Bei der Analyse der Daten stellen Lester und ihre Mitarbeiter einen starken Zusammenhang zwischen den Steueränderungen und ihren ausländischen Auswirkungen fest. Sie schließen andere mögliche Erklärungen für die Expansion britischer multinationaler Unternehmen in Subsahara-Afrika und die daraus resultierenden Vorteile für die lokale Wirtschaft aus. Sie kommen außerdem zu dem Schluss, dass die Investitionen in neue Tochtergesellschaften nicht zu Lasten des ursprünglichen Ziels der politischen Entscheidungsträger gingen, die Ausgaben von Unternehmen im gesamten Vereinigten Königreich anzukurbeln

„Es war nicht so, dass die Investitionen in Großbritannien zurückgingen und die Investitionen in Afrika stiegen“, sagt Lester. Multinationale Unternehmen im Vereinigten Königreich verfügten insgesamt über mehr Geld, was es ihnen ermöglichte, sowohl im Inland als auch im Ausland zu expandieren. „Wir sehen einen komplementären Effekt“, sagt sie.

Ruf nach einer breiteren Perspektive

Alles in allem wirft die Studie laut Lester ein neues Licht auf die globalen Auswirkungen von Steuergesetzen.

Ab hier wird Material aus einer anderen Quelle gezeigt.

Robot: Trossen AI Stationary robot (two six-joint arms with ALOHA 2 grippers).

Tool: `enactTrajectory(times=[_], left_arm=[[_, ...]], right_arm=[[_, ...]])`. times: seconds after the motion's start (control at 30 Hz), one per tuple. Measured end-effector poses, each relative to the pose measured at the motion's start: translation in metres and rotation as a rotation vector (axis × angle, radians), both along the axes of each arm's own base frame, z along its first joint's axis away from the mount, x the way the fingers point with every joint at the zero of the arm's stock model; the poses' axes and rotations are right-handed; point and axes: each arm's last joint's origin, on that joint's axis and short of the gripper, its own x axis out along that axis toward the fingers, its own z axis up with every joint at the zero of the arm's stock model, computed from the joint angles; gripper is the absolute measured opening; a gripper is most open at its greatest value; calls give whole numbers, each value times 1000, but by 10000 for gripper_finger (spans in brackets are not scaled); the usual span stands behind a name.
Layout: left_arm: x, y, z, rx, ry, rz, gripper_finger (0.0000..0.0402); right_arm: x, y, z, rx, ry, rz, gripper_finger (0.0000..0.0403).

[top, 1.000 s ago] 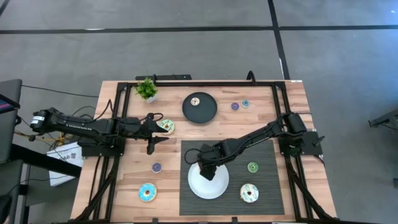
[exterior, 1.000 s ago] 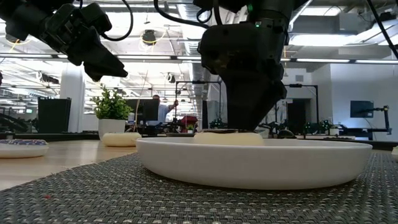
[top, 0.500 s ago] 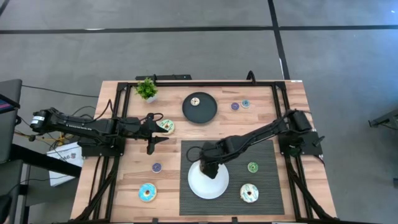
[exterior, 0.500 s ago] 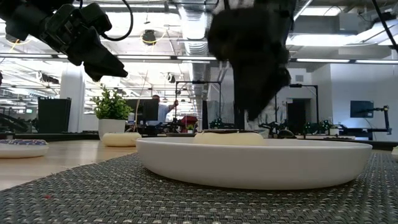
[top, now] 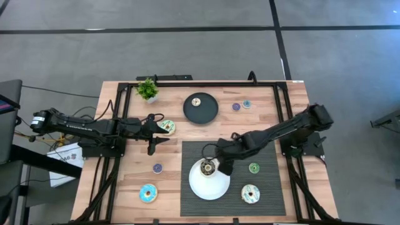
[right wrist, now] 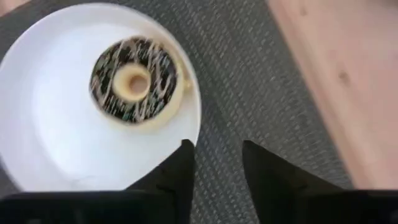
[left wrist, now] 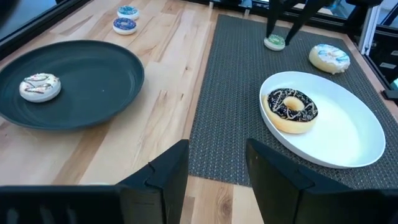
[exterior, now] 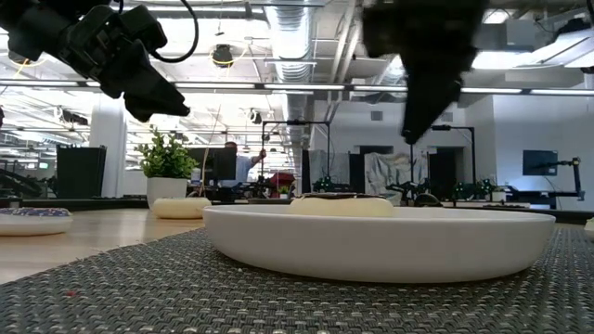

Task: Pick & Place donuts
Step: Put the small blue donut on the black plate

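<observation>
The brown-iced donut [top: 207, 167] lies flat on the white plate [top: 201, 187], nearer its far side; it also shows in the right wrist view [right wrist: 134, 78] and the left wrist view [left wrist: 292, 109]. My right gripper [top: 224, 164] is open and hangs above the plate's right rim [right wrist: 194, 118], clear of the donut; in the low view it [exterior: 419, 111] is well above the plate [exterior: 371, 246]. My left gripper [top: 152, 144] is open and waits in the air over the table's left half, next to the white-green donut [top: 166, 126].
On the grey mat [top: 269, 156] lie a green mini [top: 254, 167] and the cream-pink donut [top: 250, 194]. The black plate [top: 206, 112] carries a cream mini [top: 196, 102]. Purple [top: 235, 107] and blue [top: 247, 104] minis lie far right. Left of the mat lie another purple mini [top: 157, 168] and a blue donut [top: 148, 193]. A potted plant [top: 147, 89] stands at the far left.
My right gripper has risen off the white plate and drawn back toward the table's right edge. The brown donut, hidden under it before, now lies uncovered on the plate.
</observation>
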Motion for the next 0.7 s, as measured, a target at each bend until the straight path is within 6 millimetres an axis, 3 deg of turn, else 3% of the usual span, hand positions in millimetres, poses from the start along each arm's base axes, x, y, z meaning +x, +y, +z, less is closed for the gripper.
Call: enactTrajectory(times=[0.2, 0.37, 0.57, 0.7], left_arm=[[0, 0, 0, -15, -1, 7, 153], [0, 0, 1, -14, -9, 15, 153], [0, 0, 1, 3, -8, 10, 153], [1, 1, 3, 24, -23, 46, 153]], right_arm=[[-54, -21, -18, 76, -143, -48, 59], [-96, -41, -31, -19, -308, -24, 30], [-120, -57, -50, -162, -663, 49, 2], [-129, -66, -60, -228, -719, 85, 8]])
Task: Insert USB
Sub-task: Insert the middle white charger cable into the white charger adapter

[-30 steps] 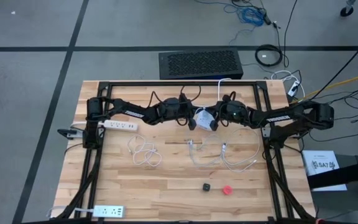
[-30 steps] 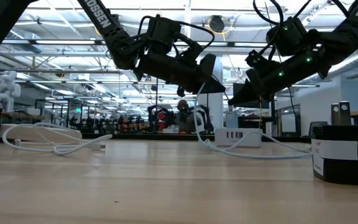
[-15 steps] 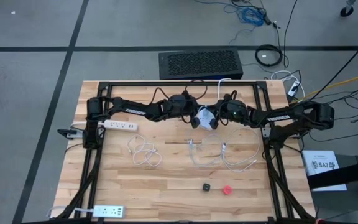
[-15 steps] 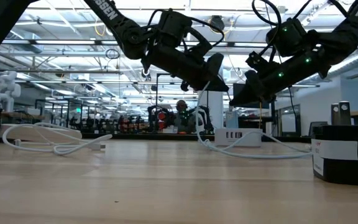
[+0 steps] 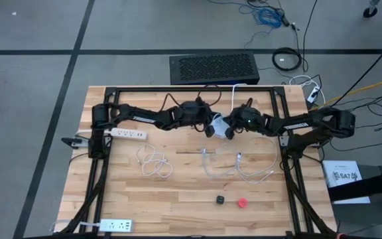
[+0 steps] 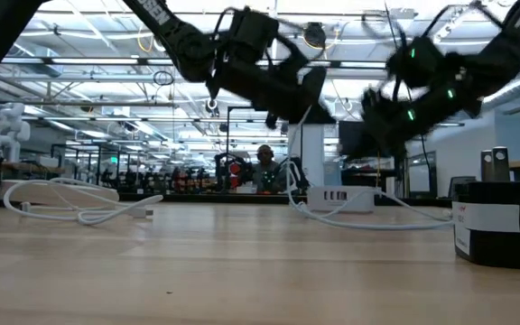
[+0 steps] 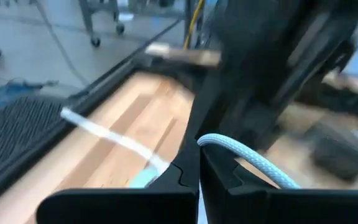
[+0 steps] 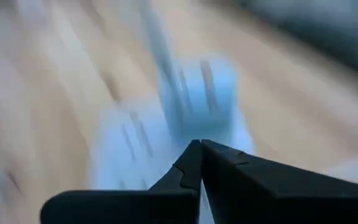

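Pale wood planks make up the worktop [image 5: 178, 192], and both dark arms stretch in from its sides to meet near the far middle. The left hand [image 5: 207, 124] hangs above the boards, fingers pinched tight on a white braided cable [image 7: 253, 165] — the wrist view shows the cord looping out right at the closed tips. The right hand [image 5: 229, 129] is just beside it, clenched too, with a white charger block [image 5: 219, 127] between the two hands; whether the right hand actually grips it, I cannot tell, its wrist view is a smear. In the low view both arms are up off the surface, cable trailing down toward a white multi-port hub [image 6: 339, 198] on the wood. Nearer the front — a loose tangle of white cables [image 5: 152, 162] left of centre, another cable loop [image 5: 244, 169] to the right. A white power strip [image 5: 128, 133] lies under the left arm. Smallest of all: a black cube [image 5: 220, 198] and a red piece [image 5: 242, 202], side by side.
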You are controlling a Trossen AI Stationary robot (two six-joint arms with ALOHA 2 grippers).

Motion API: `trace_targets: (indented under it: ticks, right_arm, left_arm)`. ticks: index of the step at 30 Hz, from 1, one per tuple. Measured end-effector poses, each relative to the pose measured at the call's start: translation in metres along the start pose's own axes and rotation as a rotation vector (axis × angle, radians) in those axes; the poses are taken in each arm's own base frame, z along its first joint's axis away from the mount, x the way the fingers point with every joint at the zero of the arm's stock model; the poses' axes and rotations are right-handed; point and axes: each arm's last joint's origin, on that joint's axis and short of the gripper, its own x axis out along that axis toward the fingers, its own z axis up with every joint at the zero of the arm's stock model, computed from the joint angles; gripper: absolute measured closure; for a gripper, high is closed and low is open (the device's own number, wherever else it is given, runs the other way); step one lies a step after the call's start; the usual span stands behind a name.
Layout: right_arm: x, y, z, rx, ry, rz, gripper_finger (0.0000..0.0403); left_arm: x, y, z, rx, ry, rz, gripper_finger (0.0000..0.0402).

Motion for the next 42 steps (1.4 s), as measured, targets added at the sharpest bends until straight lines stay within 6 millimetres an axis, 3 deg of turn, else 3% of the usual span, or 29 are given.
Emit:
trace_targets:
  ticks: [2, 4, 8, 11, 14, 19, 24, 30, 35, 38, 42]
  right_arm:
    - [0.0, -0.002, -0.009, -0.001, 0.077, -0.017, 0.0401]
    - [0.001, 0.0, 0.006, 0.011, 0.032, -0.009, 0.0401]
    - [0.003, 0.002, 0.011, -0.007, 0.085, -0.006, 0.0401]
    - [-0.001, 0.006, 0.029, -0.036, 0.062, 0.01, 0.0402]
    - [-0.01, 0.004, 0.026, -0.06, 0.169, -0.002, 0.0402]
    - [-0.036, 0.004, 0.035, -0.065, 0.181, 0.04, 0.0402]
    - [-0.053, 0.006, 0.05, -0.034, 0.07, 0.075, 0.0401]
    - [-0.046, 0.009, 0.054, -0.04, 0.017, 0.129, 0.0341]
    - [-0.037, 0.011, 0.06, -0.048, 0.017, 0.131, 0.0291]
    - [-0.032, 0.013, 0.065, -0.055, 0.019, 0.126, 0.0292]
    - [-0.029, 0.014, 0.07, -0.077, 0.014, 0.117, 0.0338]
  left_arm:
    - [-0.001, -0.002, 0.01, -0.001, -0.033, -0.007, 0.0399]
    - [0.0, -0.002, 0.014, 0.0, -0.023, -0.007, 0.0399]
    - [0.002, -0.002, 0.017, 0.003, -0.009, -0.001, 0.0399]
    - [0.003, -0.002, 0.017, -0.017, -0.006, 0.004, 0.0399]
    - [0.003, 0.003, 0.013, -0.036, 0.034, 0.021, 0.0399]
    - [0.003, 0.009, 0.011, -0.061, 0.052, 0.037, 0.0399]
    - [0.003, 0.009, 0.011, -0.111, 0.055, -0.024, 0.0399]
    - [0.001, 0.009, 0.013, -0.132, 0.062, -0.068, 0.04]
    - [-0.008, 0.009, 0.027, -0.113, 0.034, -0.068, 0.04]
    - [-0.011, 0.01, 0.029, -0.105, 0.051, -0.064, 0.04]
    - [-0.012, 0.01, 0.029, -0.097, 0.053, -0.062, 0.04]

Die politische Implikation ist besonders dringlich, da immer mehr Länder ihr Versprechen einhalten, einen Mindeststeuersatz von 15 % auf die Gewinne großer multinationaler Unternehmen zu erheben. Während das Ziel darin besteht, die Steuersätze anzugleichen – und einige Länder werden ihre Steuersätze erhöhen, um den Anforderungen gerecht zu werden –, sollten politische Entscheidungsträger und Forscher laut Lester auch auf mögliche Folgeeffekte achten.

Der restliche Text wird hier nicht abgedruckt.